# Navarre shark in the news



## 8up (Jun 21, 2014)

http://abcnews.go.com/US/hammerhead-shark-spooks-swimmers-florida-beach/story?id=24796573


----------



## hsiF deR (Oct 4, 2009)

They were clearly no 130's on that pier.


----------



## coolbluestreak (Jun 27, 2011)

I have a buddy that lost a flounder to a hammerhead at the perdido pass jetties a few months back. ate it right off of the stringer that he had clipped to himself.


----------



## Justin618 (Aug 18, 2013)

hsiF deR said:


> They were clearly no 130's on that pier.


And it begins....just minding my own business


----------



## fairpoint (May 9, 2013)

The guy took the video sounds like George on Seinfield..."Idiots"...lol....It has happened many times with Hammers that I have witnessed with no aggression or biting....Pretty damn funny if you ask me......


----------



## Yakavelli (Mar 17, 2010)

Since when did the term 130's become a racial slur? Lol..simma down now


----------



## Justin618 (Aug 18, 2013)

Yakavelli said:


> Since when did the term 130's become a racial slur? Lol..simma down now


It happens everyday lol. This guy is a regular.


----------



## hsiF deR (Oct 4, 2009)

Here is one I took awhile back when I was king fishing on the Pensacola Pier.


----------



## 8up (Jun 21, 2014)

If it would mean fewer people on the pier I would like the report but it is more likey to bring people to fish isn't it?


----------



## Yakavelli (Mar 17, 2010)

Justin618 said:


> It happens everyday lol. This guy is a regular.

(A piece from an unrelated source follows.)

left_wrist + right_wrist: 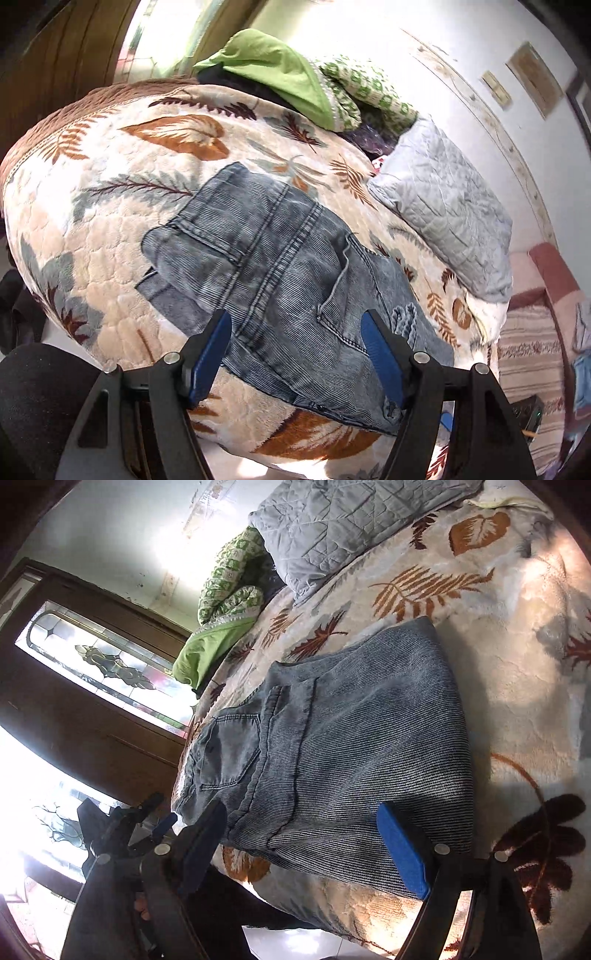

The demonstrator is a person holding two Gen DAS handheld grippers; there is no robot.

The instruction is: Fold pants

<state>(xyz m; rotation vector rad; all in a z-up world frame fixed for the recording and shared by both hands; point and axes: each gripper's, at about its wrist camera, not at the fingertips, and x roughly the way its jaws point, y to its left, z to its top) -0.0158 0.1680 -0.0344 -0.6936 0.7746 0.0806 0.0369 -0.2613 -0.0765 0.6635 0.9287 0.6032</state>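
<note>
Ahead of both grippers, the pants point(280, 254), a ribbed, faded blue-grey denim with stitched seams and a patch pocket, are seen folded into a thick, roughly rectangular bundle on a plush quilted blanket point(110, 229) printed with orange, brown and grey leaves. The left gripper point(295, 354) is held just above the near end of the bundle, its blue-padded jaws spread apart with nothing clamped between them, though denim is seen through the gap. The right gripper point(306, 845) is likewise held wide, its pads clear of the cloth, the folded edge lying just beyond its tips; nothing is gripped. Beyond the pants, a grey quilted pillow point(447, 206) with diamond stitching is propped, and beside it a heap of bedding is piled: a green sheet point(273, 70) over a green-and-white patterned quilt point(365, 92). To the right gripper's left, a dark wooden door with leaded glass point(96, 664) is visible, and the other gripper is glimpsed near it.
</note>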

Wasn't talkin bout him lol. He made a semi-almost funny joke and it was treated like a racial slur. Why so sensitive about the 130? I doubt he'd be here every day with the 130 talk if he wasn't having so much fun wadding up panties lol...


----------



## Justin618 (Aug 18, 2013)

Yakavelli said:


> Wasn't talkin bout him lol. He made a semi-almost funny joke and it was treated like a racial slur. Why so sensitive about the 130? I doubt he'd be here every day with the 130 talk if he wasn't having so much fun wadding up panties lol...


Lol. Not wadding up any panties. Just sad it goes on and on and on


----------